【Case4】1.敵の敵は味方的な (2)
――「八月三日午後六時四十五分、真山総合病院外来棟の電力を少々頂戴します。 ――怪盗ブルー」
手のひらサイズの、バラの模様が型押しされたブルーの予告状。これを病院入り口近くの壁にガムテープで貼り付けてこいっていうのが、翠からのオーダーだ。
紙のカードを外壁にガムテで、ってずいぶん雑な扱いだけど、相手に与えるインパクトやら何やら考え合わせると、今回はこれが一番効率的だとかで。もちろん、指紋・掌紋その他が残らないよう細工はしてあるらしい。
例によって、俺は計画の詳細は把握していない。まあ、あいつに任せときゃ問題ねーし。
外来棟の来院受付は、夕方四時四十五分まで。
患者もスタッフもとっくに姿を消した今は、受付の電気も落とされ、自動ドアの前に立てられた救急外来への案内の看板だけが、白っぽい非常用ライトに照らされている。病院の向かいにあるでかい調剤薬局もシャッターを下ろし、入院棟のある道路一本挟んだ奥のブロックとは対照的に、あたりは静まり返っていた。
この三十分間、人通りはない。さっきの救急車で、隣の入院棟のスタッフの注意もそちらに向けられているはず。
(――行くか)
俺は準備していたガムテを予告状に貼ると、思い切って飛び出した。
建物の壁にカードを無理やり貼り付けたら、ターンしてそのままダッシュ。防犯カメラに顔は映っていないはずだが、とにもかくにもここを立ち去りたいという本能的な感覚に身体が突き動かされる。
そのはずが。
「待て!」
走り出した途端、前方の暗がりから声を掛けられて、背筋に電流が走った。
細い路地から人の出てくる気配。
毅然とした口調は、おそらく警官だ。ていうか――。
(……やっべ)
立ちすくんでいた俺は、われに返って身を翻す。
「こら! 待てと言うのがわからんのか!」
鋭い声と、それに続く重い革靴の足音。
背後の声から逃れるため、俺は戻る予定だった幹線道路とは逆の、小さな事務所や古い住居の混在するエリアに駆け込んだ。
(なんで?)
パニックを起こしかけてる頭の中を、必死で整理する。
事前の警戒は、十分なはずだった。
あの警官は、偶然通りかかったわけじゃない。あの病院に、網を張ってたんだ。多分、怪盗ブルー――俺を待ち伏せするために。
しかもあの声。おそらく――
(田崎警部だ)
「……さいっあく」
俺は走りながら、ゴーグルの下で眉をひそめる。
相変わらず、上層部の方針に逆らってブルーを追ってるんだろうか。四角い顔のあのおっさん。
この春初めて「一椀」で遭遇してから今まで、何度か店ですれ違ってはいるけど。幸い、超早食いで平均滞在時間五分のあの人は、俺の顔は覚えていないと思う。

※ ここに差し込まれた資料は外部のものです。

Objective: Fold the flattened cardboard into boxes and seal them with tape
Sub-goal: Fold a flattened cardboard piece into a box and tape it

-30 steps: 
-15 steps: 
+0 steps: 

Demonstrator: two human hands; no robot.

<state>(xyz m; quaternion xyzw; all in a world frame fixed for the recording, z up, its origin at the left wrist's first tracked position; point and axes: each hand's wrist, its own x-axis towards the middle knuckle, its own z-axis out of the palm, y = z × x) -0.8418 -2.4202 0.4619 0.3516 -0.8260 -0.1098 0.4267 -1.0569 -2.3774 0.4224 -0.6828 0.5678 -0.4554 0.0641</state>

だからって、顔を見られていいわけはない。暑いけどつけといて大正解だわ、ゴーグル。
俺は入り組んだ細い道を駆け抜ける。
(まずいな)
足の速さとスタミナではあのおっさんに負ける気がしないけど、あいにくこの辺の地理には詳しくない。
しかも相手は警官。たとえ一時的に距離を稼いでも、応援を呼ばれて囲まれたら終わりだ。
古い家々は、高齢の住民が多いのかほとんどが明かりを落とし、人通りもない。
街灯の間を、やみくもに俺は走る。
やがて、川の音が聞こえてきた――。